Below are the records; output them exactly from the first line through the line with "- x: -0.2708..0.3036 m", stopping there.

-- RECORD SET follows --

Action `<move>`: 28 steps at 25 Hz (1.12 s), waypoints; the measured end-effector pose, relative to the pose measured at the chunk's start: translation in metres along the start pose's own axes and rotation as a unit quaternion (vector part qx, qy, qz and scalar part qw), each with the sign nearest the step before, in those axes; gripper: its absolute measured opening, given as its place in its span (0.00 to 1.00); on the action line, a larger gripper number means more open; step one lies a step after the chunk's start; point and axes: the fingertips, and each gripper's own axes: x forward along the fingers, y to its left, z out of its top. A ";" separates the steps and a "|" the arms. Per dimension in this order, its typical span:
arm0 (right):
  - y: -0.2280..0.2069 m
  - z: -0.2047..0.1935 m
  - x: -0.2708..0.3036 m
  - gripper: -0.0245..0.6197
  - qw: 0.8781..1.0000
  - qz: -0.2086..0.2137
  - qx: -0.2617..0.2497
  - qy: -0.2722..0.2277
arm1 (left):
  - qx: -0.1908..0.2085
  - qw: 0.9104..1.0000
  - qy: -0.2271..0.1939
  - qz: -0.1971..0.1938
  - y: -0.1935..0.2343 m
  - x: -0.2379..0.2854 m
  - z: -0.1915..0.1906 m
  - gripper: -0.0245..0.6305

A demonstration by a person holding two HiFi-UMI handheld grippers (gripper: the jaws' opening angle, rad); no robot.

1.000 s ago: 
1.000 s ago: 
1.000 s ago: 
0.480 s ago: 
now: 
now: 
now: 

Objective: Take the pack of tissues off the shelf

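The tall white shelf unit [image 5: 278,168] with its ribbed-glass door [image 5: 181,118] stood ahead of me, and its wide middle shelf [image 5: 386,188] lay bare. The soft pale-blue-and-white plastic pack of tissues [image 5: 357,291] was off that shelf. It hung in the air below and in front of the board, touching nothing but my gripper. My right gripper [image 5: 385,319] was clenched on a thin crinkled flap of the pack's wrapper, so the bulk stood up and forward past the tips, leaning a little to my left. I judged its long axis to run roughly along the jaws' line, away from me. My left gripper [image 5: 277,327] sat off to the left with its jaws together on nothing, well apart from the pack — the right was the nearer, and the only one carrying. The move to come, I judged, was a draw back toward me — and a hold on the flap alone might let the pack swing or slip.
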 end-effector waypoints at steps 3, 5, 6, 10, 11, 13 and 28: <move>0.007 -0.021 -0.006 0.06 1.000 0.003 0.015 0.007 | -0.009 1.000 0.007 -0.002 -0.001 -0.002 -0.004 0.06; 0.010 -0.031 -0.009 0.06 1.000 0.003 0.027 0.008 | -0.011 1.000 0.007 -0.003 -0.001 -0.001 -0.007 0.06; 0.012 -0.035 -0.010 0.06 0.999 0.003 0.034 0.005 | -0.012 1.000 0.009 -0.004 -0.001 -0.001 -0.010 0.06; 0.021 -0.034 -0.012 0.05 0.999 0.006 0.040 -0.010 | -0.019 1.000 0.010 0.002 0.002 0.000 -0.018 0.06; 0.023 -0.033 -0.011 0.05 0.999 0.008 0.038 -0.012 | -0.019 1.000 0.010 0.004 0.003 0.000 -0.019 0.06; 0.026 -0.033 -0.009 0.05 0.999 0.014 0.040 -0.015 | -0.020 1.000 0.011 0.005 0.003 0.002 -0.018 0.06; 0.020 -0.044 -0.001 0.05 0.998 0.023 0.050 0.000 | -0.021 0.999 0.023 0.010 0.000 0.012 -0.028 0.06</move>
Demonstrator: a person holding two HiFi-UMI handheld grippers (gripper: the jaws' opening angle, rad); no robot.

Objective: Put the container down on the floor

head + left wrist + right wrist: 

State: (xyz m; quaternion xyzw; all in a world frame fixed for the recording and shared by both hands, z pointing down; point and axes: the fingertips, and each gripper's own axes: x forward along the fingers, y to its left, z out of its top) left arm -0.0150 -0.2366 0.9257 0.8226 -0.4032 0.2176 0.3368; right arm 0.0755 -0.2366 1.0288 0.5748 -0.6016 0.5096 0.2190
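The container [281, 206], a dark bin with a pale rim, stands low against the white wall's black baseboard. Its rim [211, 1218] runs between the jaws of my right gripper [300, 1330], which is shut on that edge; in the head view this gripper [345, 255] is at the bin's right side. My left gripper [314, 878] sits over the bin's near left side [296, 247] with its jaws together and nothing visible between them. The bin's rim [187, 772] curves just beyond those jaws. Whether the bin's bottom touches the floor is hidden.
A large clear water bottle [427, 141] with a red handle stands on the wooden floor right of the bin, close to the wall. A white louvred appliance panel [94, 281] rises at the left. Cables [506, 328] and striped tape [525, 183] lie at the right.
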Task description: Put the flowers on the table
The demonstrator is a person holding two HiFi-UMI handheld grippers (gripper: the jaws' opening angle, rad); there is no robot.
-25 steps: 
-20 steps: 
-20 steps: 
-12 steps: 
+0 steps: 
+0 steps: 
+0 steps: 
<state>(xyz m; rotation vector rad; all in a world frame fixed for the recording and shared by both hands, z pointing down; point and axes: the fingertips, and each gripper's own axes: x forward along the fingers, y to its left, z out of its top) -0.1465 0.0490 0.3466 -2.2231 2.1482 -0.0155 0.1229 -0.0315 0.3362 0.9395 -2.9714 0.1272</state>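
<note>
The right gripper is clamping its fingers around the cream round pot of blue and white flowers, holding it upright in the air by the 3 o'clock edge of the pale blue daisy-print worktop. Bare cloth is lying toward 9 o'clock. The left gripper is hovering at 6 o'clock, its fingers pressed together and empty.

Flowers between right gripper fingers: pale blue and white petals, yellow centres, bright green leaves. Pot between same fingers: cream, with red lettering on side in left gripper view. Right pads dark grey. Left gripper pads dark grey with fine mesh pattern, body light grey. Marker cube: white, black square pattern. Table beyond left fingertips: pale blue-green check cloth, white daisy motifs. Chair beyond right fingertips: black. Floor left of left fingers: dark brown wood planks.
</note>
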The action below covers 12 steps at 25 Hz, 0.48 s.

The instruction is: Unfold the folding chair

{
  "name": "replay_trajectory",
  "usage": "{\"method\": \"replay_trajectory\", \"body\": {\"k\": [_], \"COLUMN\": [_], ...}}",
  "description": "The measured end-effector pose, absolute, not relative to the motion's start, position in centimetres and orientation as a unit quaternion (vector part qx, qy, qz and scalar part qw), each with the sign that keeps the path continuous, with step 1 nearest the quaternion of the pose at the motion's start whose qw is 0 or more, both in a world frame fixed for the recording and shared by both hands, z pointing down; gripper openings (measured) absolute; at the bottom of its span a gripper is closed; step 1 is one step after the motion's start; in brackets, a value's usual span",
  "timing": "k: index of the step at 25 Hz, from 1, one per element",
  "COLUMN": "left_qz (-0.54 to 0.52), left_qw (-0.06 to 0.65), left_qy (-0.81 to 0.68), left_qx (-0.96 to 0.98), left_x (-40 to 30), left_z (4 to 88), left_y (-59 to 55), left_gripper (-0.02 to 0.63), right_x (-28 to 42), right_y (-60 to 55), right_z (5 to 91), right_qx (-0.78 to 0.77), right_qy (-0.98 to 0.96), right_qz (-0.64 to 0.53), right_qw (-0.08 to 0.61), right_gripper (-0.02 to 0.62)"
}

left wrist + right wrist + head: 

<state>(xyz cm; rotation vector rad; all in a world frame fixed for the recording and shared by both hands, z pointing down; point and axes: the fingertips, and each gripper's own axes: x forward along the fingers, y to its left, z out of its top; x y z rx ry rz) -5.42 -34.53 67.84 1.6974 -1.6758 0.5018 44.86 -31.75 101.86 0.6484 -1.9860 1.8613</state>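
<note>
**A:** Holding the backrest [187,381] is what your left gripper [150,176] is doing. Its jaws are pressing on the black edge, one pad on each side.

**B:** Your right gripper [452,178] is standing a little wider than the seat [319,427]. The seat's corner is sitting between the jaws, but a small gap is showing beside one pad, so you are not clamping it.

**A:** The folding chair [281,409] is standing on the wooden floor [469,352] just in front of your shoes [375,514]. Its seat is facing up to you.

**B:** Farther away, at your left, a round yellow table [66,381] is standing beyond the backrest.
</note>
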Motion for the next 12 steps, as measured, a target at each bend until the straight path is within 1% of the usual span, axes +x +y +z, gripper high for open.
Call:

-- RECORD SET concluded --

SOLUTION TO THIS PROBLEM:
Action `<move>`: 28 steps at 25 Hz (1.12 s), waypoints; the measured end-effector pose, relative to the pose measured at the chunk's start: translation in metres along the start pose's own axes and rotation as a unit quaternion (vector part qx, qy, qz and scalar part qw), each with the sign nearest the step before, in those axes; gripper: its absolute measured opening, given as its place in its span (0.00 to 1.00); on the action line, a larger gripper number means more open; step one lies a step after the chunk's start; point and axes: the fingertips, and each gripper's own axes: x forward along the fingers, y to its left, z out of its top. A ";" separates the steps and a "|" the arms. Per dimension in this order, its typical span:
arm0 (right):
  - y: -0.2280..0.2069 m
  - z: -0.2047..0.1935 m
  - x: -0.2708..0.3036 m

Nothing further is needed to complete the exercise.